Speaker
Description
Nitrogen dioxide (NO2) has absorption lines in UV and VIS spectral windows and can interfere with the ozone retrievals derived from Ozone Mapping and Profiling Suite Limb Profiler (OMPS-LP). To correct for this effect, we constructed NO2 climatology using simulated NO2 profiles with the GMI GEOS CCM model by averaging model data over 6 years. This climatology provides vertical NO2 profiles as a function of latitude, season, and local solar time. In this study, we evaluate the quality of the GMI climatology and compare it with the available measurements of NO2 profiles from SAGE III and Odin OSIRIS. We also evaluate sensitivity of the ozone retrieval algorithm to variations in stratospheric NO2.

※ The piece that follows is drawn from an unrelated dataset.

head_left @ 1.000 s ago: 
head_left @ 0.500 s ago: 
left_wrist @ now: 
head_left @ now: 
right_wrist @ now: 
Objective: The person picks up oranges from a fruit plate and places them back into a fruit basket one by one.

OMPS-LP makes hyperspectral observations covering a spectral range from 295-1000 nm, but the coarse spectral resolution of LP hinders retrievals of NO2 profiles with traditional inverse models. Here we explore a new approach based on a machine learning (ML) algorithm to derive stratospheric NO2 vertical profiles from OMPS-LP. We train the ML algorithm using radiances calculated with the Gauss-Seidel limb scattering radiative transfer model and NO2 profiles derived from the GMI model. We evaluate NO2 profiles predicted by the ML algorithm and compare them with available measurements.